How, then, to convince prospective buyers that the bikes they buy from you are virtually theft-proof? If you are the Dutch company VanMoof, you make them a bold offer they can’t refuse.

VanMoof shop
VanMoof found a bold approach to bike safety. © Profimedia

VanMoof’s Peace of Mind program promises that if your VanMoof bike is stolen and the company’s team of Bike Hunters can’t recover it, the company will replace the stolen bike, free of charge, with “one of the same (or better) age and condition.” That’s such an outrageous promise it almost makes me almost want to buy one of their bikes just to have it stolen. It’s not free, of course, but at $340 for three years, it’s not too pricey either.

The program is more or less limited to cities where the company has retail stores. It has a recovery rate of about 70% in San Francisco and somewhat lower in New York, Daan Rekkers, the company’s U.S. general manager and a veteran Bike Hunter, told Bicycling magazine. According to Rekkers, the Big Apple’s bike thieves are “more professional” and the city’s many tall buildings and basements make it harder to track the bikes there. And tracking is what the VanMoof Bike Hunters do.
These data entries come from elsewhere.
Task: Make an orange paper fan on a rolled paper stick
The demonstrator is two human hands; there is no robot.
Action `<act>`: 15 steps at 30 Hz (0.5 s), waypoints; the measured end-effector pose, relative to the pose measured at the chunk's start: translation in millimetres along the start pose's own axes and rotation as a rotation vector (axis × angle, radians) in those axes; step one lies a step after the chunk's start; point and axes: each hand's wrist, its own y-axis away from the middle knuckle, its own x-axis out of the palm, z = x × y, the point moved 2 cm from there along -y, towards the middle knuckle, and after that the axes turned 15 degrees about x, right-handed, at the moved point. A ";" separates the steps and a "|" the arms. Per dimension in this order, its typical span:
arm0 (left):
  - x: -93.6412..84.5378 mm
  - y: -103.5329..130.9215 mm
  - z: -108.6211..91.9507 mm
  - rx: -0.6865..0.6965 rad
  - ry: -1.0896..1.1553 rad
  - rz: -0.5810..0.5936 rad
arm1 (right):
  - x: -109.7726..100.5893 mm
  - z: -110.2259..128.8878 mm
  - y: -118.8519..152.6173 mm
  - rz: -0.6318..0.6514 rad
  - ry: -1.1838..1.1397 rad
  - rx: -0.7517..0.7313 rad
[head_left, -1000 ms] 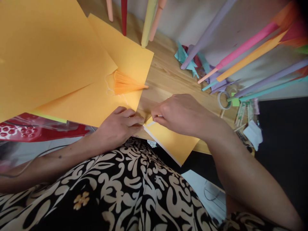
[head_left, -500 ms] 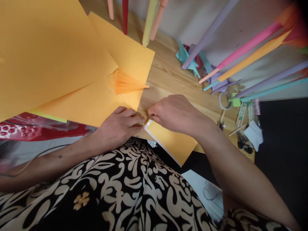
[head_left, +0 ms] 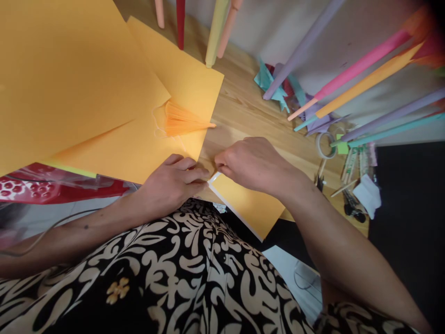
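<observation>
A small sheet of yellow paper (head_left: 255,204) with a white strip along its near edge lies slanted over the table's front edge. My right hand (head_left: 248,164) is closed at its far left end, fingers curled under and partly hidden. My left hand (head_left: 177,181) is closed too, thumb and forefinger pinched at the paper's left corner. Only a small gap separates the two hands' fingertips. Just beyond my left hand, a pleated orange paper fan (head_left: 182,119) with a loose white thread rests on large yellow sheets (head_left: 86,79).
Coloured paper tubes (head_left: 295,51) lean at the back. Paper scraps (head_left: 274,88), a roll of tape (head_left: 325,144), scissors (head_left: 353,211) and a white folded paper (head_left: 367,195) lie on the right of the wooden table (head_left: 243,106). A red bag (head_left: 69,185) is at the left.
Almost nothing differs. The fingertips of my right hand have shifted very slightly at the paper's corner; my left hand stays in place.
</observation>
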 end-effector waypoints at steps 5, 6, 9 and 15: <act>-1.3 -0.5 -0.4 0.032 -0.047 0.025 | 2.0 1.7 -0.7 0.000 0.011 0.007; -1.8 -0.9 -0.5 0.045 -0.070 0.033 | 2.0 2.3 -0.9 0.004 0.016 0.013; -3.1 -2.3 -0.9 0.093 -0.127 0.058 | 1.4 4.0 -1.3 0.020 0.026 0.025; -2.5 -4.2 1.3 0.129 -0.052 0.171 | 2.7 4.7 -2.4 0.023 0.025 0.033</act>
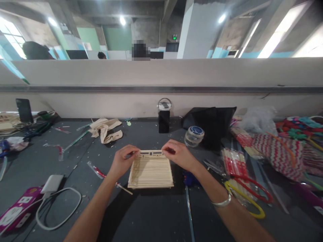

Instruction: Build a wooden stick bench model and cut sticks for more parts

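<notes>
A small frame of pale wooden sticks (151, 172) lies on the dark table in front of me, with a row of short pieces along its far edge. My left hand (125, 158) pinches the far left corner of its top stick between thumb and fingers. At the far right corner, my right hand (178, 155) is closed in a similar pinch on the same edge. A loose wooden stick (124, 189) lies left of the frame's near edge. Beneath my right wrist is a blue tool (191, 178), partly hidden.
Behind the frame a black phone (164, 121) stands upright, with a clear jar (194, 136) to its right. Scissors (214, 167), packaged sticks (234, 163) and yarn items crowd the right. A white charger (52, 185) with cable sits at left. Crumpled cloth (104, 129) lies behind.
</notes>
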`<state>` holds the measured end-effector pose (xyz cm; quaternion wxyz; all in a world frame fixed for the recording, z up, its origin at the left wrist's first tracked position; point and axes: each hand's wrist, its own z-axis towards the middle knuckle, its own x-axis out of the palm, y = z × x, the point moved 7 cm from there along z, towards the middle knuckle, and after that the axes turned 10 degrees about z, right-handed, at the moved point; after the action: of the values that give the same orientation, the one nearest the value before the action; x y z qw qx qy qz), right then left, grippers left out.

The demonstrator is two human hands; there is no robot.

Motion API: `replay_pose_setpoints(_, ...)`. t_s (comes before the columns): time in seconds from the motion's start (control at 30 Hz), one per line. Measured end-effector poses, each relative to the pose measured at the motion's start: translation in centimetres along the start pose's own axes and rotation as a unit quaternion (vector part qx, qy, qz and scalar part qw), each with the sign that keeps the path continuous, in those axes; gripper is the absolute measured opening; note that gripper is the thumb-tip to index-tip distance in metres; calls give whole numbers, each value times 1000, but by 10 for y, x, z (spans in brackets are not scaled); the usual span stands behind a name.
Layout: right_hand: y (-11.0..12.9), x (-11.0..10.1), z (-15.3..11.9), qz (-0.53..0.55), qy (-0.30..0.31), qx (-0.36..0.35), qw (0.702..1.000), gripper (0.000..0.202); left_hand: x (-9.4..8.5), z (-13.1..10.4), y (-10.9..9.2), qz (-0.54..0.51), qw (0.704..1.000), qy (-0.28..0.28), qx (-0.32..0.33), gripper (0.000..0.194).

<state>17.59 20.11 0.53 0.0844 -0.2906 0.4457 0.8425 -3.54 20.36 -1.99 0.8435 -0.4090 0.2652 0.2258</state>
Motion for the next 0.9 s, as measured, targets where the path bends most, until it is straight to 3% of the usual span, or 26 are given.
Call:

Here’s how it works: If your VanMoof e-bike is stolen, you open your VanMoof mobile app and hit the button marked “Report Stolen,” which begins the recovery process. First, the bike status is switched to “stolen mode,” which shuts down its e-assist and all “smart” features. The next day, the company activates the Bike Hunters, who set out to find the stolen two-wheeler.
The first thing they do is try to locate the bike via signals it automatically sends out when it is moved. The best scenario, obviously, is one in which the thief moves the bike a lot, because every move generates a ‘ping’ on an online map.

Then the Bike Hunters move into the field – on VanMoof bikes, of course, with the tracking unit attached to the handlebar. They head for the area from which the bike last sent a signal, where they try to find a route among the Venn diagrams created by the signals bounced off nearby cellphone masts.

VanMoof E-Bike
The Bike Hunters will find your bike for you. If not, you will get a new one. © Profimedia

This leads to several possible outcomes: They could find the bike chained somewhere outside, which is the most common result. In that case, they would simply add their own lock to it, return with a tool to cut the thief’s lock and then notify the police.
Or the bike could be located in someone’s apartment or house, in which case the Bike Hunters might ask for a warrant from the police or, more probable, wait for the bike to move again. The most difficult result would be to find the bike with a person on it, which could be dangerous.

“You have to have enough courage to approach a group of people in the dark who have the bike,” Rekkers said. “At the end of the day it’s just a bike. We are not there for some social justice reason, or to get someone thrown in prison. We are there for the bike.”